About this exercise: Give the listing again word for word, excluding the pictures it contains.

### Exercise data

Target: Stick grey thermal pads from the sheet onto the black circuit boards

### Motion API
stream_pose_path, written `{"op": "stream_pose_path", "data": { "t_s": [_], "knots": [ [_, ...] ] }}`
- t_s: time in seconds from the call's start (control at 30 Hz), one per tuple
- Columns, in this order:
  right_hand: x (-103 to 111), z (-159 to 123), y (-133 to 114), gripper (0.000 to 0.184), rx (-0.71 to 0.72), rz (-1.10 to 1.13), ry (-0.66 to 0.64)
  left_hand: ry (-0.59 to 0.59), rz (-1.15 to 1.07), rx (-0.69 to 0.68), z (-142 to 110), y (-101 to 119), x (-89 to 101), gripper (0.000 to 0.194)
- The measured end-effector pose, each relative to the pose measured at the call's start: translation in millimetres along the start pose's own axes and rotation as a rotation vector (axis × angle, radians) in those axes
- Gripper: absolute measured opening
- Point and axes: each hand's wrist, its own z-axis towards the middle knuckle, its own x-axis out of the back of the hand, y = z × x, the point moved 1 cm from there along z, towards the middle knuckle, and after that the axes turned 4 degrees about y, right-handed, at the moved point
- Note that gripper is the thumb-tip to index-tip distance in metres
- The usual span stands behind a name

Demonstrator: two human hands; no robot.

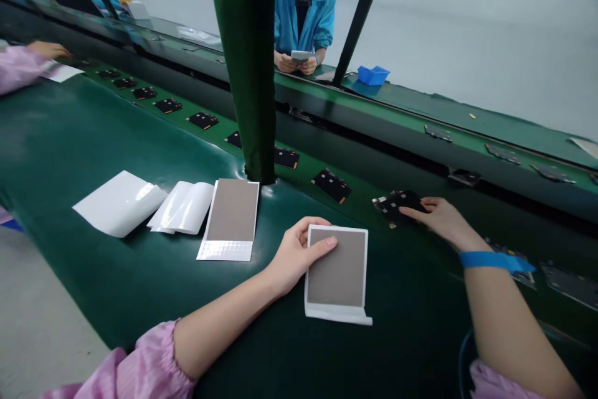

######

The completed task:
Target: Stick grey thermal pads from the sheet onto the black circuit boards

### Motion API
stream_pose_path, written `{"op": "stream_pose_path", "data": { "t_s": [_], "knots": [ [_, ...] ] }}`
- t_s: time in seconds from the call's start (control at 30 Hz), one per tuple
- Columns, in this order:
  right_hand: x (-103 to 111), z (-159 to 123), y (-133 to 114), gripper (0.000 to 0.184), rx (-0.71 to 0.72), rz (-1.10 to 1.13), ry (-0.66 to 0.64)
  left_hand: ry (-0.59 to 0.59), rz (-1.15 to 1.07), rx (-0.69 to 0.68), z (-142 to 110), y (-101 to 119), x (-89 to 101), gripper (0.000 to 0.194)
- The measured end-effector pose, each relative to the pose measured at the call's start: translation in millimetres along the start pose's own axes and rotation as a rotation vector (axis × angle, radians) in those axes
- Gripper: absolute measured opening
- Point and axes: each hand's wrist, its own z-axis towards the middle knuckle, its own x-axis out of the back of the hand, y = z × x, the point moved 1 cm from there along z, towards the middle knuckle, and after that the axes turned 4 degrees about y, right-handed, at the moved point
- Note that gripper is the thumb-tip to index-tip distance in metres
- The usual span stands behind a name

Demonstrator: two human hands; no robot.

The output requires nothing else.